Over half a century ago Gordon Moore, co-founder of Intel, postulated that the number of transistors in a circuit would double every 18 months. In the computer world, this assertion has become known as Moore’s Law and has, for the most part, held true. This happens because we’ve become exceedingly good at figuring out ways to shrink the size of transistors.
The CPU in your phone, computer, tablet, TV, car, whatever, contains billions of transistors that work in concert to make the CPU do what the CPU does. It’s the brains of the device, without our technology wouldn’t work. And it’s the single best component to improve if you want to increase the power or efficiency of your device.

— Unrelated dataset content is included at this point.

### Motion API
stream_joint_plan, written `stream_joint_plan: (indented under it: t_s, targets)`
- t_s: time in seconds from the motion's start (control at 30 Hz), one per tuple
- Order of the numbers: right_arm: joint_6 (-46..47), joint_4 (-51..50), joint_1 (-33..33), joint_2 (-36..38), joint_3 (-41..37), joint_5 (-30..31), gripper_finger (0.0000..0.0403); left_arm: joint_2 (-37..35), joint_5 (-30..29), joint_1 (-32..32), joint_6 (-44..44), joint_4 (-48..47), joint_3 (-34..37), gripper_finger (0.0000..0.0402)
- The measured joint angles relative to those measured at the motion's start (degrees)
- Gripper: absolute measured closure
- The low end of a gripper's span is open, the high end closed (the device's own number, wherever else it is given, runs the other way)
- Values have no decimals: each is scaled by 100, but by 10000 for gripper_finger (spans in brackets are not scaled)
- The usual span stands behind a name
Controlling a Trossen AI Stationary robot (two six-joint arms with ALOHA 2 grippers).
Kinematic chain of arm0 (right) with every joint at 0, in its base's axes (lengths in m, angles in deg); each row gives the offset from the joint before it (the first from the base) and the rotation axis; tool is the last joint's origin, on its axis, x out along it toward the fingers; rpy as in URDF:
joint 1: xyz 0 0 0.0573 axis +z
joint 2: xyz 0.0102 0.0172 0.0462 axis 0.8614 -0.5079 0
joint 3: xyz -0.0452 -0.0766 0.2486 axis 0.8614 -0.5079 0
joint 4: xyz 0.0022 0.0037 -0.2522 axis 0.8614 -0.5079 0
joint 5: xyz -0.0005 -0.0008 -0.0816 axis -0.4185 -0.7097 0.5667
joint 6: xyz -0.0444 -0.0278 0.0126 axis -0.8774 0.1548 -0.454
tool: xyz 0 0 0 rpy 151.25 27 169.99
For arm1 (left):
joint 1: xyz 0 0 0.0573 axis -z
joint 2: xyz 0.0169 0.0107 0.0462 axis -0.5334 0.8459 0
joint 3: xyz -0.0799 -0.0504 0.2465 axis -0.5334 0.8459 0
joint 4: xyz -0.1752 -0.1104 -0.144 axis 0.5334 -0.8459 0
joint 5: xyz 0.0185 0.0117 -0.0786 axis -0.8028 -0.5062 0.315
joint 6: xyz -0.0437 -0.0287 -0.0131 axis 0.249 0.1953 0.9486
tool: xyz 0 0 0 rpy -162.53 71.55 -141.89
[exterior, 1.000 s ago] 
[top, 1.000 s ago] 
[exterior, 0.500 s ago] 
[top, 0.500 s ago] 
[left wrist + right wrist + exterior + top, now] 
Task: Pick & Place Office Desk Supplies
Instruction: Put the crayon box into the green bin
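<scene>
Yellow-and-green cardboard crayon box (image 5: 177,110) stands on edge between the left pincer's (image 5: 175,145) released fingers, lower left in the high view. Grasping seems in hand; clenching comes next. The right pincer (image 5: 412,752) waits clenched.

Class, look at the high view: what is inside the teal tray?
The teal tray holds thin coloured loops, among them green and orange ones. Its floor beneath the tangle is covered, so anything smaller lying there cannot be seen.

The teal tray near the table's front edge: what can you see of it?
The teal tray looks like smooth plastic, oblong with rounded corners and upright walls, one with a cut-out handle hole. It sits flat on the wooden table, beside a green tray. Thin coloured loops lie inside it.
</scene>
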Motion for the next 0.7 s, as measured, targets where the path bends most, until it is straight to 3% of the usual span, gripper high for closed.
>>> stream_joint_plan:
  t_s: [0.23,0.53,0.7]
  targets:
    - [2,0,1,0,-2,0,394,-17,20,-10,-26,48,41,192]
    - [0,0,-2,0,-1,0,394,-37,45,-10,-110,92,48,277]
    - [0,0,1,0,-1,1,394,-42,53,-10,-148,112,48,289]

Taiwan Semi-Conductor is one of the world's largest chip fabricators. The firm doesn't design chips, it creates the process of making the chips and other companies that design their own chips pay TSMC to make them. TSMC recently moved to a 5 nanometer (nm) process, which Apple is utilizing for its new chips. Apple recently announced a new chip that will be going into some of its computers. This is a departure from Intel, who struggled to shrink processors below 14nm (Intel also makes chips instead of paying another company to make them).
I should point out that these numbers don’t directly translate to the size of transistors and that each company has its own ‘definition’ of what those number means. For instance, Intel’s 14nm process is closer to 10nm at some of the competitors. But for the sake of brevity, we’ll use these numbers.
To give you an idea of how small this is. The width of a human hair is about 50 micrometers. 50 micrometers is 50,000 nanometers. So take a human hair and slice it, widthwise, into 10,000 equal parts and that’s roughly the size of a transistor in these new chips. Another way to look at it is the diameter of DNA is about 2nm.
These sizes are tiny. It’s an incredibly difficult process and one can see why it is taking Intel time to shrink its process. There are several reasons that shrinking transistor size creates more power and efficiency, but they’re fairly technical and gist of it is that the smaller the transistor the less power it requires. It’s not much difference per transistor, but when you multiply that tiny difference by the billions of transistors in the CPU it adds up to a huge gain.
And that leads us to another reason that shrinking transistors leads to power gains in the CPU.
When TSMC shrank its process from 7nm to 5nm, designers reduced the size by about 30%. That means in the same area you can now fit about 30% more transistors. More transistors equals more processing power. It also gives you flexibility. Now you can decide to keep the processing power roughly the same while decreasing the overall size of the CPU and reducing the power consumption greatly, or you can decide to keep the CPU the same size while increasing the processing power and reducing power consumption slightly, or some combination of the two.
The plans to shrink the size down to 3nm or 2nm are well underway. There is a physical limit to how small we can make these transistors, at that point we’ll have to figure something else out. But if history is anything to go by, I’m sure we will.